The Gallery Collection Donates 40,000 Greeting Cards to Soldiers’ Angels for Returning Troops

The Gallery Collection has a long standing history of supporting our troops both at home and overseas. Today, we are proud to announce a donation of 40,000 greeting cards to Soldiers’ Angels for the troops that will be returning home from Iraq. We are especially honored to be making the announcement today, on the National Pearl Harbor Day of Remembrance, December 7th, 2011.

On October 21st, President Obama announced the end of The United States of America’s involvement in the war in Iraq. 40,000 troops will be coming home for the holidays, and The Gallery Collection is sending Soldiers’ Angels an equal number of cards for signing events, care packages and many other purposes to support our troops. We welcome our servicemen and women home gladly, and we are proud of their service to our nation.

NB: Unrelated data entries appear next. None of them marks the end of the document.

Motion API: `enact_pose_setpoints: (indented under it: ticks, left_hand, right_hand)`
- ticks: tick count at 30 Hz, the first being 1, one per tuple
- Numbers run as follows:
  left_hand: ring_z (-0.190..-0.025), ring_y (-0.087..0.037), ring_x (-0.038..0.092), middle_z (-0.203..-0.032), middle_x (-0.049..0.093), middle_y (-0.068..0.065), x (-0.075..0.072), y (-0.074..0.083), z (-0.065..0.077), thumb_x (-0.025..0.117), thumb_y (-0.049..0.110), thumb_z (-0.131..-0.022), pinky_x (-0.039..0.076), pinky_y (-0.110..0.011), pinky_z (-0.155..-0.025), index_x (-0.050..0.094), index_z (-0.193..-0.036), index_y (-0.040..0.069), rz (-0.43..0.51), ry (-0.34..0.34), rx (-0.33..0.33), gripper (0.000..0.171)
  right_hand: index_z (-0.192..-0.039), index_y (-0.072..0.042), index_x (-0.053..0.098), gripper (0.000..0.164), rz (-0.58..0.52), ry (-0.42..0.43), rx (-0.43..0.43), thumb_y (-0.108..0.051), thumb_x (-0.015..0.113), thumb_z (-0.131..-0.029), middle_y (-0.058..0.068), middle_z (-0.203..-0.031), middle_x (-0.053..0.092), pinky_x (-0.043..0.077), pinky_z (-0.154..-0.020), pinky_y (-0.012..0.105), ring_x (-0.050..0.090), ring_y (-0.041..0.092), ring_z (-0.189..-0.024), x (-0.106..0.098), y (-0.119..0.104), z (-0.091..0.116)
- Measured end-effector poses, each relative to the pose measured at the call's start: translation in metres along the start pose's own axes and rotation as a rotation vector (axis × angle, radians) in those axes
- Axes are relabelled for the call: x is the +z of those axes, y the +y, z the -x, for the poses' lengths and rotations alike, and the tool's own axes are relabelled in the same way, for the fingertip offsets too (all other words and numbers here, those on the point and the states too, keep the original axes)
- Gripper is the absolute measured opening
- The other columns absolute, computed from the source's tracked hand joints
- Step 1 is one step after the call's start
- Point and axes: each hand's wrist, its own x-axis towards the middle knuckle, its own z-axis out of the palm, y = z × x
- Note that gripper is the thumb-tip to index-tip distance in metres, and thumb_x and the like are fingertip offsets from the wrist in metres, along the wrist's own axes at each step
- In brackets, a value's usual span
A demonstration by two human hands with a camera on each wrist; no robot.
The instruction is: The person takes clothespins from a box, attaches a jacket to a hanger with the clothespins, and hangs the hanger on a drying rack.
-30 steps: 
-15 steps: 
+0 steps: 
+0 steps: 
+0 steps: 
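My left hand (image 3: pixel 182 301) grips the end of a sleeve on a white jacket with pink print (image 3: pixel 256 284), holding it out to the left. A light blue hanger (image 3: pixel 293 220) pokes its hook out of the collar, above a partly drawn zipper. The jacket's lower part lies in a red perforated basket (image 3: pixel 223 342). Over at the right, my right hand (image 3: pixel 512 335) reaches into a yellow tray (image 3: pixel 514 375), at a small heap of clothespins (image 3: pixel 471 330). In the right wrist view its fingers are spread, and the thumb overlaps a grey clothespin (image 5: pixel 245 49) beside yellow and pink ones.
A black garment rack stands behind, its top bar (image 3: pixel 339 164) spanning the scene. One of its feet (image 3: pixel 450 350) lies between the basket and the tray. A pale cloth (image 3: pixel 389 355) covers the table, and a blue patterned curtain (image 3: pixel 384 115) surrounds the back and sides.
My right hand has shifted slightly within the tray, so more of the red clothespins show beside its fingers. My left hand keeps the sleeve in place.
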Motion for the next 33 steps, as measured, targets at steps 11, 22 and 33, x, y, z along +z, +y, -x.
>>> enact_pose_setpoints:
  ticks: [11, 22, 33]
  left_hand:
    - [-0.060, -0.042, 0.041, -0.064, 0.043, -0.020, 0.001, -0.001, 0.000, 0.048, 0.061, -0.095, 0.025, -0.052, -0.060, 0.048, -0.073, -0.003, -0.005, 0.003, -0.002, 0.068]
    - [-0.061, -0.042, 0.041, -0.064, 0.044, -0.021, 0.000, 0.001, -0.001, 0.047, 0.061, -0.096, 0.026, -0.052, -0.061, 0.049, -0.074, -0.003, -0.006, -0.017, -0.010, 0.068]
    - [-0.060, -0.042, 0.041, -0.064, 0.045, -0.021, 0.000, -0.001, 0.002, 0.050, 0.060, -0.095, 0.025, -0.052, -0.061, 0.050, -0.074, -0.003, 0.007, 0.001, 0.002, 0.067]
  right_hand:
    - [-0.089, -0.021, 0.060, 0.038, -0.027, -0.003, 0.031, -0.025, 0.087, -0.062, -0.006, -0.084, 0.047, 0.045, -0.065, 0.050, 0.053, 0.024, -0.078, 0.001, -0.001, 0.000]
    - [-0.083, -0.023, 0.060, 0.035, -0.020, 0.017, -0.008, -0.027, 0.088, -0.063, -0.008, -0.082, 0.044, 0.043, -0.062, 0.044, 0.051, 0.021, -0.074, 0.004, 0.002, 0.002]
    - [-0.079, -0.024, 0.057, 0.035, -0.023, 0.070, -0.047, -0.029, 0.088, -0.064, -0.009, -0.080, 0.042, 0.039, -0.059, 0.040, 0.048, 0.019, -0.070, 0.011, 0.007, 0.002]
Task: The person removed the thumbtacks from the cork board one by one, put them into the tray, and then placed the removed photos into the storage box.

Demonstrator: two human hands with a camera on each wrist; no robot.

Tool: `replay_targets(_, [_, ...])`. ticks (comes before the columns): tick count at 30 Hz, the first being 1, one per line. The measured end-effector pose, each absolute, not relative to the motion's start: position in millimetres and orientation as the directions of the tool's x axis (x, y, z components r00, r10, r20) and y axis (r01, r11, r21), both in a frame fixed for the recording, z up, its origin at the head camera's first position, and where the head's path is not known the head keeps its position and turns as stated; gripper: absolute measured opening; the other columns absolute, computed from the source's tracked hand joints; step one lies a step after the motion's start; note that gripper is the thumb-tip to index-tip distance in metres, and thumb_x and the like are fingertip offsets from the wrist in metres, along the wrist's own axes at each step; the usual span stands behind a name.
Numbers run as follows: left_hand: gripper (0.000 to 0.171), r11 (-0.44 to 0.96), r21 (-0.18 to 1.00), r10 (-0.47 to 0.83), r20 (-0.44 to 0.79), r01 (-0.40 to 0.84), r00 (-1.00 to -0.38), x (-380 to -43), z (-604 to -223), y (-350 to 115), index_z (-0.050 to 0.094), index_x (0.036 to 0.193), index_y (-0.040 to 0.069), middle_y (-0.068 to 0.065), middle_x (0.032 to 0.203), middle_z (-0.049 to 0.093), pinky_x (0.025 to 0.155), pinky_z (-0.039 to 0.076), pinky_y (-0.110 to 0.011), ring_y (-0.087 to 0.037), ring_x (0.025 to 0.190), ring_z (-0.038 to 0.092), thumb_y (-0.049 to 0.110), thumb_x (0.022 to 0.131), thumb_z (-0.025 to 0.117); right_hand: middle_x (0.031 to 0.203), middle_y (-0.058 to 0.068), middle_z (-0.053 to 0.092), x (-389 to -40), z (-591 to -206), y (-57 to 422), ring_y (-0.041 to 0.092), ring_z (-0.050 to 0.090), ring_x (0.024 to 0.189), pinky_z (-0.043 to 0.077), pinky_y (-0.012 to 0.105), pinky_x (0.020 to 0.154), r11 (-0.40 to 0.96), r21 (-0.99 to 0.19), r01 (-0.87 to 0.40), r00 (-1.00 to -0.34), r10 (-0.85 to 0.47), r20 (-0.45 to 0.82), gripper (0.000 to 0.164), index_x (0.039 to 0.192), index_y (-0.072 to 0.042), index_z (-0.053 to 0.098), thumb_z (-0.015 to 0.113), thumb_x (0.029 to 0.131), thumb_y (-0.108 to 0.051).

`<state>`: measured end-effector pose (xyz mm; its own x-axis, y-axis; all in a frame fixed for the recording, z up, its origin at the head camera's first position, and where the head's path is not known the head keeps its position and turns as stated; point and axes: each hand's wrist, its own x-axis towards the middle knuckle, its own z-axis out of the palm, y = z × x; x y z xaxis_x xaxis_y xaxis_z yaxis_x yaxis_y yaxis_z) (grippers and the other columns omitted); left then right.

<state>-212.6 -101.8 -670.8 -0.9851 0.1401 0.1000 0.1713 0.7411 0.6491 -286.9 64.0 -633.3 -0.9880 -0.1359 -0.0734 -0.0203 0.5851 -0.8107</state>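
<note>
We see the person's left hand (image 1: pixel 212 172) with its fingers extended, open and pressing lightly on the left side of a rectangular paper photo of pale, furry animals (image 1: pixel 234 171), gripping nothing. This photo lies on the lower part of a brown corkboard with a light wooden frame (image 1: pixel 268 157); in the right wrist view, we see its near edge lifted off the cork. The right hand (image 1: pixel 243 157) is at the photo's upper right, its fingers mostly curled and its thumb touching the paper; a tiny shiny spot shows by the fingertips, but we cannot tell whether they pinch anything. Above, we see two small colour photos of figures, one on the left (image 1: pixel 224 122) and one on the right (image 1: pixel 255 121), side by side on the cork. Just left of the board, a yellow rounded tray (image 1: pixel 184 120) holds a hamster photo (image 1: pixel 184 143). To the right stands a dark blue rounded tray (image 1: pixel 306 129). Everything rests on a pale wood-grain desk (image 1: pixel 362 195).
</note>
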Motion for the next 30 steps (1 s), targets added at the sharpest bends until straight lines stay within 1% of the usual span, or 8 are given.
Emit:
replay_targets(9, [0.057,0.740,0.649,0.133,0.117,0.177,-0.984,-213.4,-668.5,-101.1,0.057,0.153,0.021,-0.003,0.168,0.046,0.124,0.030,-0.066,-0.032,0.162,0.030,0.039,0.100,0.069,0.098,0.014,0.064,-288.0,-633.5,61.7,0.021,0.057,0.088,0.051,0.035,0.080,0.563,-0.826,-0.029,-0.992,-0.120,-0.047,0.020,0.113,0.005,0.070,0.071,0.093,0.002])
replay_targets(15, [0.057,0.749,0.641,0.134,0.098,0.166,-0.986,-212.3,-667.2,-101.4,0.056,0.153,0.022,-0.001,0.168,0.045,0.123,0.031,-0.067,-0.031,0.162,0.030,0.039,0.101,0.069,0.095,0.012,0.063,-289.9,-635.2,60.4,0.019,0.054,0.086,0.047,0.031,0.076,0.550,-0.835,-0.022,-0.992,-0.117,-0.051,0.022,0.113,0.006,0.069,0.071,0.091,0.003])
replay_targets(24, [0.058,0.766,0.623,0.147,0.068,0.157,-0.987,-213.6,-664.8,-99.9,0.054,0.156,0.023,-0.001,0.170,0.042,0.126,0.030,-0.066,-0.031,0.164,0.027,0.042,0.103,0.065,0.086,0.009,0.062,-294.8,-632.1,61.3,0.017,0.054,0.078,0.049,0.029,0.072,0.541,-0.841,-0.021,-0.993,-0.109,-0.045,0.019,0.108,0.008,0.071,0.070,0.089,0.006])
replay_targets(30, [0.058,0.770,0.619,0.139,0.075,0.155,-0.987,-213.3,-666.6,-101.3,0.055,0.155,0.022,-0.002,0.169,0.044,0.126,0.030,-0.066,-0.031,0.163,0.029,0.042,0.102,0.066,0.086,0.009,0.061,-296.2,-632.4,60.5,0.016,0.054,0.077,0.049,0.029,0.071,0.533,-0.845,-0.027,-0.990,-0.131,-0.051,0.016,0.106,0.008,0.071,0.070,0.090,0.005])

Design 628CX - Peaceful Dove Holiday Greeting Card
One of the eight different card designs being donated by The Gallery Collection. What would you write inside greeting cards being sent to the Troops returning home?

While to many this issue is politically charged, what The Gallery Collection finds most important is the fact that after an 8 year involvement in Iraq, our troops will be returning home to family, friends, and all the people that have missed them and love them dearly. Some may feel we are bringing the troops home too early; others may feel as if the troops should have returned home years ago. But we can all agree that we will be happy to greet them when they come home.

The Gallery Collection has been working with Soldiers’ Angels since 2007, making numerous donations of greeting cards to help support them in their mission of “May No Soldier Go Unloved.” We are sincerely grateful to our troops, and pleased we can make such a large donation to welcome them home.

A Thank You Card from Iraq

I have this greeting card.  It’s hard to throw away.  I want to show it to someone, cherish it, keep it. It means something to me; something hard to say. I was pleased to receive it. In fact I was even proud. It is a thank you card. The thank you is from a Chaplain and a Sergeant to me personally. They are in the Army. They are in Iraq. I am sitting in my office outside New York City just across the George Washington Bridge in New Jersey. They have written to me to say thanks.

Personalized thank you card from COP Speicher

They are the ones owed a thanks. They are thanking me for donating holiday cards. The card is somehow different than the emails of thanks I have also received. It’s a piece of paper. IT was there, in their hands. The Chaplain and the Sergeant wrote it, signed it, and addressed it to me. In a sense it is a piece of them in a strange way. The few times I have gone to either throw away the card or give it to someone else to archive I have stopped. I can’t part with it. And a big part of that hesitation is the envelope.

The envelope is also hand addressed. The return address is COB Speicher. I am a bit of a news junkie. I remember who Scott Speicher was. Sadly, I presume he is dead. Lost in the first Gulf War he was listed as Killed-in-Action but then later revised to Missing-in-Action – his flight suit was found; his initials were suspiciously carved in a prison wall.  Iraqi records later found a listing of him as a captive. His parents and relatives endlessly hoping for a simple return address on a hand-scribed envelope from a far away place during a dark and uncertain time in the history of the world.

Envelope from COB Speicher

Where do we go from here? How will the world move forward and be at peace while protecting and providing rights to individuals? It is easy to be pessimistic. The reality is that we will all perish some day. It is what we do between now and that day that really matters. I wish the Chaplain and the Sergeant well. I wish for them a safe return. I wish for a bright future for my children and all of the children of this world.